You seem to hit on the advantages. It's also argued to be easier on the final drive train, and easier rather than harder on the frame. 

The one thing I find interesting is the emphasis that sometimes is placed on whether the captain or stoker is leading. As I see it, both generally have two legs, so it's not going to matter all that much one way or the other, will it? It would seem to be best decided on start-leg preferences, etc. 

I don't have any experience with it - to date, my stoker hasn't been willing to make the experiment. One of the supposed advantages is easier starting, but I confess I don't get that. It seems like it would also be more challenging to coordinate butt breaks, etc. My guess is that it has a higher likelihood of being 'right' if you spend relatively more of your riding time on the tandem, and so can become more accustomed to the quirks. If a significant amount of time is spent on singles, in-phase will probably translate more easily, with fewer differences to remember between the bikes.


----------



## sine (Mar 16, 2007)

Much depends on how you ride.

If you corner hard, stand to climb/sprint and both are experienced riders, in phase is best. 

It might benefit some teams and doubt it adds any more stress.


----------



## Keeping up with Junior (Feb 27, 2003)

*Try It*

Change your cranks and try it.
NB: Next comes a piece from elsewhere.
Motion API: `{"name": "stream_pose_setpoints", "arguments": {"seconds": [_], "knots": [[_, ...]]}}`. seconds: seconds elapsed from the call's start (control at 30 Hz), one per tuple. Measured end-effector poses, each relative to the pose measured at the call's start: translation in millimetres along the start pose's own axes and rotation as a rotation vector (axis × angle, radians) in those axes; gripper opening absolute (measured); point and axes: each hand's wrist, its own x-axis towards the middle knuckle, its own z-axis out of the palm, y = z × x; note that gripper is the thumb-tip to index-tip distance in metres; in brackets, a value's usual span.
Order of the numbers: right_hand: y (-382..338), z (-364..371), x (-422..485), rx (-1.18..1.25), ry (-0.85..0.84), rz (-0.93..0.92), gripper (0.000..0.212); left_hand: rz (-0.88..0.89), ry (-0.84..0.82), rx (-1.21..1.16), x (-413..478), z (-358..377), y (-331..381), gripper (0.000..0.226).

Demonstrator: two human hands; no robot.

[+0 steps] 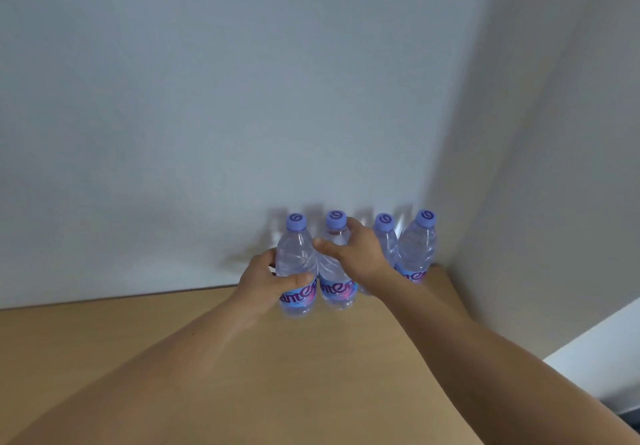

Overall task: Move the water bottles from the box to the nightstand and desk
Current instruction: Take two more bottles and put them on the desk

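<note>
Several clear water bottles with purple caps stand upright in a row at the back of a tan wooden surface [242, 358], close to the wall. My left hand [266, 280] wraps the leftmost bottle [297, 254] at its middle. My right hand [356, 254] grips the second bottle [335, 278] around its shoulder. Both bottles seem to rest on the surface. Two more bottles stand to the right: one [386, 233] partly behind my right hand, and one [417, 247] in the corner. The box is out of view.
A pale wall [242, 98] runs behind the bottles and a second wall [554, 167] closes the right side, forming a corner. The surface's right edge falls away at lower right, with a white area [602, 358] beyond it.
</note>
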Motion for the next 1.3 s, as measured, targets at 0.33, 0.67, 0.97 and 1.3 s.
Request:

This is a basic mechanical operation you should have the tools and knowledge to do on the road in case you drop a timing chain. Learn how your eccentric works.

We tried it for a couple of weeks and did not like it. I would suggest that you probably ought to have similar cadences if you are going to suceed with it. As you are testing one thing you might try also is to have the captain 3 or 4 teeth in advance of the stoker, thus maybe 7(?) degree timing. Might work for you if you are trying ot even out the power portion of the revolution as I am not sure the weak points are 90 degrees apart. 

You are not going to hurt your frame doing this unless you crash because you fail to have adequate pedal clearance in a tight corner.



ignacious said:


> ...Could it improve average climb output by conserving momentum?


I doubt it. Having your cranks in time (even) allows one or both of you to effectively stand as well as rock the tandem a bit. If you are slow at climbing I really doubt it relates to the timing of the cranks but instead has more to do with the riders style and ability as well as gear selection.


----------



## buck-50 (Sep 20, 2005)

We tried it, found one major problem- less power when starting from a dead stop.


----------



## ignacious (Aug 23, 2008)

I'm sorry, KuwJ, for sounding like I have no idea what I'm doing, if that is the impression you have taken. I am quite comfortable with maintaining and reparing all of my bicycles, thank you. We have a fairly major event coming up in less than 2 weeks, and I am also smart enough that I shouldn't be tweaking stuff so near an event, for both physiological and mechanical reasons, just for grins. I do, however, appreciate the information. I learned early on in my riding that understanding and maintaining my bicycle anywhere, anytime, anyhow is a very important skill. I once had to be creative enough to replace a chain pin using my multitool, a rock, and the bus stop booth.


----------



## Keeping up with Junior (Feb 27, 2003)

*Annoyance*



ignacious said:


> I'm sorry, KuwJ, for sounding like I have no idea what I'm doing...


Probably my poor wording and just general annoyance at folks that do not know how to maintain/repair their bike. Just a reminder to average roadside mechanics that the eccentric is fairly unique to tandems and taking that pin spanner or appropriate tool is a big help on the side of the road. Was just riding this weekend with a LBS employee whose bike I had to work on to shift into the big ring.


----------